Parent was saying that most men don't understand the amount of casual sexual harassment women are subjected to in unmoderated online spaces -- much more so than men receive.

Which makes me sad.

Apparently Y chromosome + enculturation = prerogative to send unsolicited photos of ones genitalia to random internet strangers.

I know. Parent, along with the reply, also said that women as a result are much less active online, but that's a belief caused by a lack of grass touching.

> "I know nobody that comments on online forums. Nobody would ever comment to strangers on the internet. It's too dangerous."

> Most of her friends are probably women

-> "Women don't comment on the internet (especially compared to men) because it's a hostile place".

  • I think the implied difference from upthread was that women are less active online in public, unmoderated spaces for the aforementioned reasons.

    It's no surprise they often use private and/or moderated spaces instead.

No, rather both are on opposite sides of an equation, and being buried in competition from folks trying to solve their part of it in isolation.

Women == get too much attention, often of the wrong type. How to get the right kind of attention?

Men == not getting any attention, of any type. How to get some attention?

So women either get ‘the wrong kind’ of attention, but plenty of it - or somehow figure out the magic of getting the right kind of attention? Not easy.

And men work hard to get any attention, often overdoing it on the only way they can figure out - which usually has poor (but not zero!) results. Folks good at playing the game get excellent results, however.

Meanwhile, everyone is getting played by the folks in the middle.

Notably, there are plenty of women taking advantage of the attention they get on Tinder.

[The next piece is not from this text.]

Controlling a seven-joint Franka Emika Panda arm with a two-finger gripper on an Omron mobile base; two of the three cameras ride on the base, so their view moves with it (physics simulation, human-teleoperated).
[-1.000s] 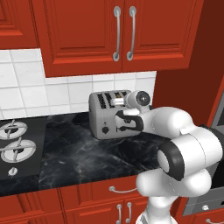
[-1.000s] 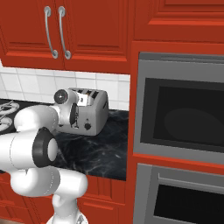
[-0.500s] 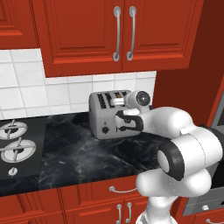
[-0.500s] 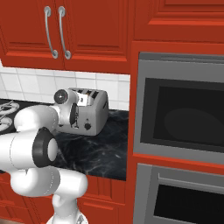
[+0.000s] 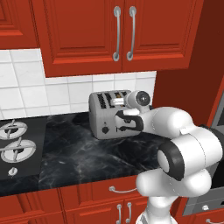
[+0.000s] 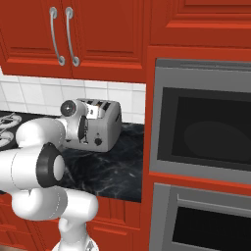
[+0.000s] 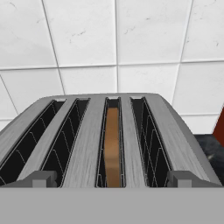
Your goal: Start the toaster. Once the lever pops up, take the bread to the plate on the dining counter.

They just have no problem solving for what it works for, which is getting laid with near zero effort.

The way this previously got figured out was a ‘managed market’ - arranged marriages. Religious/social rules, etc.

  • I think we might come from different cultural expectations?

    In my book, it's reductive to sweep unsolicited sexual harassment under "attention", unwanted or otherwise.

    It's not rocket science: everyone deserves to be treated in a way that makes them feel comfortable and safe.

    • Sexual harassment (having been a target of it), is pretty much the definition of ‘unwanted attention’. Targets typically just want to be left alone.

      It’s also a crime in some places, not (!!!) in others, or called different things in other places depending on the details.

      For example, is sending an unsolicited dick pic on a dating app sexual harassment? Is getting felt up at work, with the implication ‘or else’? Is being stalked by members of the opposite gender? Or having career advancements blocked by a lack of ‘playing the game’?

      I can give you concrete examples from a number of cultures that each culture will write off as ‘he/she/they were asking for it’, or ‘she/they/he deserved it’, or ‘it’s just boys/girls being girls/boys.’.

      I’ve seen it up close and personal, and have lived it.

      The underlying ‘attention economy’ dynamic is still the same.

      Edit: meant to add - plenty of 80/20 also applies here of course (though more extreme). Top 1-2% men (esp. from earning or traditional looks perspective) deal with the same issues that top 50%-80% of women deal with, bottom 20% of women (from traditional looks perspective) deal with issues that 80-90% of men deal with, etc.